2.      Angina pektoris
Penatalaksanaan untuk angina pektoris terdapat beberapa tindakan:
1.      Pengobatan terhadap serangan akut, berupa nitrogliserin sublingual 0,5-1 tablet yang merupakan obat pilihan yang bekerja sekitar 1-2 menit dan dapat diulang dengan interval 3-5 menit.
2.      Pencegahan serangan lanjutan:
·         Long-action nitrat, yaitu ISDN 3x10-40 mg oral
·         β-bloker: propanolol, metoprolol, nadolol, atenolol, dan pindolol.
·         Ca-antagonis: verapamil, diltiazem, nifedipin, nikardipin, atau isradipin.
3.      Tindakan invasif: Percutaneus transluminal coronary angioplasty (PTCA), laser coronary angioplasty, coronary artery bypass grafting (CABG).
4.      Olahraga disesuaikan.


DAFTAR PUSTAKA

1.      Price, S.A., dan L. M. Wilson., Patofisiologi Konsep Klinis Proses-Proses Penyakit, Jilid 1, Edisi 4, Terjemahan Peter Anugerah, Penerbit Buku Kedokteran EGC, Jakarta, 1995. Hal 533-536

2.      Mansjoer, A., Kapita Selekta Kedokteran, Edisi III, Jilid I, Media Awsculapius, Fakultas Kedokteran Universitas Indonesia, Jakarta, 2000. Hal 440-441, 518-520.

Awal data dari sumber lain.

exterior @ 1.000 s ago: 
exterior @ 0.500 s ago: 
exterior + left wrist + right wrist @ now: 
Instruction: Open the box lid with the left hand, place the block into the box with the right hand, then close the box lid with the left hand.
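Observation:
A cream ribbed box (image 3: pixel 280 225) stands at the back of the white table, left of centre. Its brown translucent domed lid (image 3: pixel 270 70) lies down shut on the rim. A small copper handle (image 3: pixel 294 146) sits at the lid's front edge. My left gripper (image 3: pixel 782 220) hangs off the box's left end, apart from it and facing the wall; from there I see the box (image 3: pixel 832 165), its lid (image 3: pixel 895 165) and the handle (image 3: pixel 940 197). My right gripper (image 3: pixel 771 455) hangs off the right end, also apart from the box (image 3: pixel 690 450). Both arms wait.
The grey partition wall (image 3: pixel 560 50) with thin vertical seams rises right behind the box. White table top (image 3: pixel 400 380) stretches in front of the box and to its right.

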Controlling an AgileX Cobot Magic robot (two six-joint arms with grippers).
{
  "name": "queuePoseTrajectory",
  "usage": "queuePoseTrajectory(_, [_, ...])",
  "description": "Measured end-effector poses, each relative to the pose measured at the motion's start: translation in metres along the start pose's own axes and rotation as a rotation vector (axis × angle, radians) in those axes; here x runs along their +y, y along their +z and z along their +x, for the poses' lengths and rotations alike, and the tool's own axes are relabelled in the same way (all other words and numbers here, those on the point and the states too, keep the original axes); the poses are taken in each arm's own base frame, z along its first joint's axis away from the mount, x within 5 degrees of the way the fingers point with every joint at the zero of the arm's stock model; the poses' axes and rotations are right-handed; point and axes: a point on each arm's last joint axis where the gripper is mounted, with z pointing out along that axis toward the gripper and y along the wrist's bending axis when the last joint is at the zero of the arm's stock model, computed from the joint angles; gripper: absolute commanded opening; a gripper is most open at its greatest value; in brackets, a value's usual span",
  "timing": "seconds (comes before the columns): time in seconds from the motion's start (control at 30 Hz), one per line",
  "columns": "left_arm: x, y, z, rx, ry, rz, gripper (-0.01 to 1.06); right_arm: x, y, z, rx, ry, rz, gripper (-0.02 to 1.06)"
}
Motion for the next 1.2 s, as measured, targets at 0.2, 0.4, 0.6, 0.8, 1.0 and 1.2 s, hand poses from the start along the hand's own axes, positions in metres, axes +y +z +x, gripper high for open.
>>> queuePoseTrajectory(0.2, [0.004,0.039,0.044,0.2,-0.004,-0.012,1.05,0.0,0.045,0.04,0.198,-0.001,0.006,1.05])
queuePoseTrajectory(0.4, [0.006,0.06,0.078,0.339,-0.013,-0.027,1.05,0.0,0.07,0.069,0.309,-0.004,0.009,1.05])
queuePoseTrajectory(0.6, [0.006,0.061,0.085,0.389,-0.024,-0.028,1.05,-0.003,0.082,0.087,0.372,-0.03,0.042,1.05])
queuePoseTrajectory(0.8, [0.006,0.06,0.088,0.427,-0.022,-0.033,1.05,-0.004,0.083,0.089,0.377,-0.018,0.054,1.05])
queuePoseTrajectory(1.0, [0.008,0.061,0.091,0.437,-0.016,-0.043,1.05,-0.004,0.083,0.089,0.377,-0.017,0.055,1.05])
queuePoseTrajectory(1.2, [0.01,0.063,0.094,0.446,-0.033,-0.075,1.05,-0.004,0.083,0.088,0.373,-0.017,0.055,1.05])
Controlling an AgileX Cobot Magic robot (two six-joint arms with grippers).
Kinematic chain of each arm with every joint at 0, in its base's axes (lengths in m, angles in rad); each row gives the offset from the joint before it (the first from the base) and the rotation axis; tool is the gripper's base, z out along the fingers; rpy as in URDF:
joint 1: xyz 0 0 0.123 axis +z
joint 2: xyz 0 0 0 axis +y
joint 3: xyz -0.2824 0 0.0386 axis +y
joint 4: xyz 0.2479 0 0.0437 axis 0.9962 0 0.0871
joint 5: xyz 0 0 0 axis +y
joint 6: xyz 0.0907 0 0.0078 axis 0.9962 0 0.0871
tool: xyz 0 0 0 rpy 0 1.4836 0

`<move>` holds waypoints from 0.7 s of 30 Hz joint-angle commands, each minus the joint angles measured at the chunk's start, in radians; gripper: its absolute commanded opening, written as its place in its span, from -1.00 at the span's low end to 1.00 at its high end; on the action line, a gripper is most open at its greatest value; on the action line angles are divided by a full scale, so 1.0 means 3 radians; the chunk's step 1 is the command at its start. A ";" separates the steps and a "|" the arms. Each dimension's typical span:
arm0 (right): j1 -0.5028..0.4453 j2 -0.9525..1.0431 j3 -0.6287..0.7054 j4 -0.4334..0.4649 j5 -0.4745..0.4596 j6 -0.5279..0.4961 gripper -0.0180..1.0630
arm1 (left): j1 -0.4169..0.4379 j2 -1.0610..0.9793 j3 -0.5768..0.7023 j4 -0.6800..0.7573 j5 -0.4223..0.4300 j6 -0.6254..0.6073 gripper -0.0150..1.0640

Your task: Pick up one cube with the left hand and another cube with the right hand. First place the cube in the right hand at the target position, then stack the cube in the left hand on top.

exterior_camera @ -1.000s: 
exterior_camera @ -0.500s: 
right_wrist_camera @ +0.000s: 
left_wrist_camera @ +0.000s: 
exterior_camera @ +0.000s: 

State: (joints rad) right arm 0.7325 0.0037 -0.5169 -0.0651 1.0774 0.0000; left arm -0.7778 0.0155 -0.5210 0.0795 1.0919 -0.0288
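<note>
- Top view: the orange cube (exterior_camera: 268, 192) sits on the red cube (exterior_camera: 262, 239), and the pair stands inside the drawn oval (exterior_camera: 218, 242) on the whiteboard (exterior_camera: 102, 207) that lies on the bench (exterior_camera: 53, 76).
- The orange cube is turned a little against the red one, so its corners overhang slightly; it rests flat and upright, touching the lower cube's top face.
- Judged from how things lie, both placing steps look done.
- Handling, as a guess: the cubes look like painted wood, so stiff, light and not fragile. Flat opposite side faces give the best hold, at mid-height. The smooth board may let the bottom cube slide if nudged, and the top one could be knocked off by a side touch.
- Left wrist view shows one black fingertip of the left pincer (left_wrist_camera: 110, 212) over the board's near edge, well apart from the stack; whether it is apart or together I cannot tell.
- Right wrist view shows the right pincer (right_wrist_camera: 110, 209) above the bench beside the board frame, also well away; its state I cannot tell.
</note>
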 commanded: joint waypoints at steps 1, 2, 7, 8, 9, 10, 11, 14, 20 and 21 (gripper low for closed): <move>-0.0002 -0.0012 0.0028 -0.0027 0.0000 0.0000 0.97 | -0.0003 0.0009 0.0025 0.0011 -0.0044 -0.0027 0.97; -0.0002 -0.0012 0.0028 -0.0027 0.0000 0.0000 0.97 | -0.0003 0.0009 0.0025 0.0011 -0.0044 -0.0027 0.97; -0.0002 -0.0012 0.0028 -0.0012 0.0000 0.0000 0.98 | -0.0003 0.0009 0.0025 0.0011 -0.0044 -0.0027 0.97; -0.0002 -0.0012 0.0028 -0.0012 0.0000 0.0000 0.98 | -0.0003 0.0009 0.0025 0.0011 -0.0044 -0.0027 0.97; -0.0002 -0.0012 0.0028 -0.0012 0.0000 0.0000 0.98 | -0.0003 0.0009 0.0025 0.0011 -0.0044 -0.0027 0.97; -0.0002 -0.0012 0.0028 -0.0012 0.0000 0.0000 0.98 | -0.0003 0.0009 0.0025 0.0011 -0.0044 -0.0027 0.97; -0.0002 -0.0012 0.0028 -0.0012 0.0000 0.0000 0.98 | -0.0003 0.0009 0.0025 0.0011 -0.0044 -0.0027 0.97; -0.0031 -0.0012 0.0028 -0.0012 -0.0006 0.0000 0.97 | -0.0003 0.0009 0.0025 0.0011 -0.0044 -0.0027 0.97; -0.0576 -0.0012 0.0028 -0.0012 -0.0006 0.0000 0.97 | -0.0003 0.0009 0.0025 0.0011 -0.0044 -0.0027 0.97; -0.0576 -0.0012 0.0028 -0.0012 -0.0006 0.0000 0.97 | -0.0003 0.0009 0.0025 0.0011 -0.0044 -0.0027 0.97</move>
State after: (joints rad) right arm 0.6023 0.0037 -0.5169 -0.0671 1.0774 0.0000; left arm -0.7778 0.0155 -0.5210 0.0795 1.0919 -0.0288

3.      Anonim, AHFS: Drug Information, American Society of Health System Pharmacists, USA, 1995. Hal.1880, 1987, 2389

4.      Anonim, Clinical Pharmacy and Therapeutics 3rd Ed., Churchill Livingstone, New York, 1996. Hal 254-257

5.      Stockley, I.H., Drug Interactions, Third Edition, Balckwell Science, London, 1994. Hal 72, 660

6.      Formularium Rumah Sakit M. Djamil, Padang, 2003.